Exercise description → In the records below, find each line containing the word "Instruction" and copy it.

Records supplied →
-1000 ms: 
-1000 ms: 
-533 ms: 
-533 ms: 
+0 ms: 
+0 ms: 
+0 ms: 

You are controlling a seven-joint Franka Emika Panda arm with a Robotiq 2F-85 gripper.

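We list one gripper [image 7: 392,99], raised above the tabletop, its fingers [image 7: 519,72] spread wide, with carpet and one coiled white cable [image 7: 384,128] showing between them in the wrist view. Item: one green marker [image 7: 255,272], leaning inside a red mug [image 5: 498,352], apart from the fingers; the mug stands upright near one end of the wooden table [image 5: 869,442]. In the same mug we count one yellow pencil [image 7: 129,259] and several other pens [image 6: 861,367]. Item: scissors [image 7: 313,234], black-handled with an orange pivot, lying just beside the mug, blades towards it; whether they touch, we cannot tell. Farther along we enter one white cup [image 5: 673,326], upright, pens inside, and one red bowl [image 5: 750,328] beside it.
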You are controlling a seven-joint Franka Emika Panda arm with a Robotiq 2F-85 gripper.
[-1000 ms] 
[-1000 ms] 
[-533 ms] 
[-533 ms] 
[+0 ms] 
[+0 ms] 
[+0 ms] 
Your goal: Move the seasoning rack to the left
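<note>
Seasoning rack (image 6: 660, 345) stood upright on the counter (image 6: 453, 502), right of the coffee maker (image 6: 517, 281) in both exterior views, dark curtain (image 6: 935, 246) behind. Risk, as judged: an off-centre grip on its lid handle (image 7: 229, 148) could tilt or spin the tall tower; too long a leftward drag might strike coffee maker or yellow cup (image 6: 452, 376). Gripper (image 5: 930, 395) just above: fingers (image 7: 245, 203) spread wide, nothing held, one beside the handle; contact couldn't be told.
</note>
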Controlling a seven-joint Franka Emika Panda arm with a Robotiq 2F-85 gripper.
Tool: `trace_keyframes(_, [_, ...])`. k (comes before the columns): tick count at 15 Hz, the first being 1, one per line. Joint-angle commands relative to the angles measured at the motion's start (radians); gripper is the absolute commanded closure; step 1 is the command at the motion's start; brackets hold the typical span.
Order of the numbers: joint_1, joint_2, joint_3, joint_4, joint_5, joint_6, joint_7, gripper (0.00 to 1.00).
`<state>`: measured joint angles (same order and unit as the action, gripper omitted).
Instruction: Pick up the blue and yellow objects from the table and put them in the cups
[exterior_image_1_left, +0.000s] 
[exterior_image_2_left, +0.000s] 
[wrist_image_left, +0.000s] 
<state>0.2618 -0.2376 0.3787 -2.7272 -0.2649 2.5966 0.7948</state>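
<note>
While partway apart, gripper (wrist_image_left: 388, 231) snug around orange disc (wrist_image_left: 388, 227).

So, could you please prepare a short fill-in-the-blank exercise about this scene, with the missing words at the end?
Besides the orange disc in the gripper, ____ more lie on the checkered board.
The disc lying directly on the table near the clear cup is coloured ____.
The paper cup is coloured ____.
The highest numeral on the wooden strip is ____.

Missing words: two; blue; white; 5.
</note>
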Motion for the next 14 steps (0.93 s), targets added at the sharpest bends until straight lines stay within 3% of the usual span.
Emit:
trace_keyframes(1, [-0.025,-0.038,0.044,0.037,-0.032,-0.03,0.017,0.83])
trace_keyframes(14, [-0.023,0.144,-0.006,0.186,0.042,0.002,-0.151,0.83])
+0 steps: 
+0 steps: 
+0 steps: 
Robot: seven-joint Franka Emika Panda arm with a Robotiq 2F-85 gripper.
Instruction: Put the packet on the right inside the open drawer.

Task answer →
Instruction: Pick up the blue and yellow objects from the table and put them in the cups
Instruction: Put the packet on the right inside the open drawer.

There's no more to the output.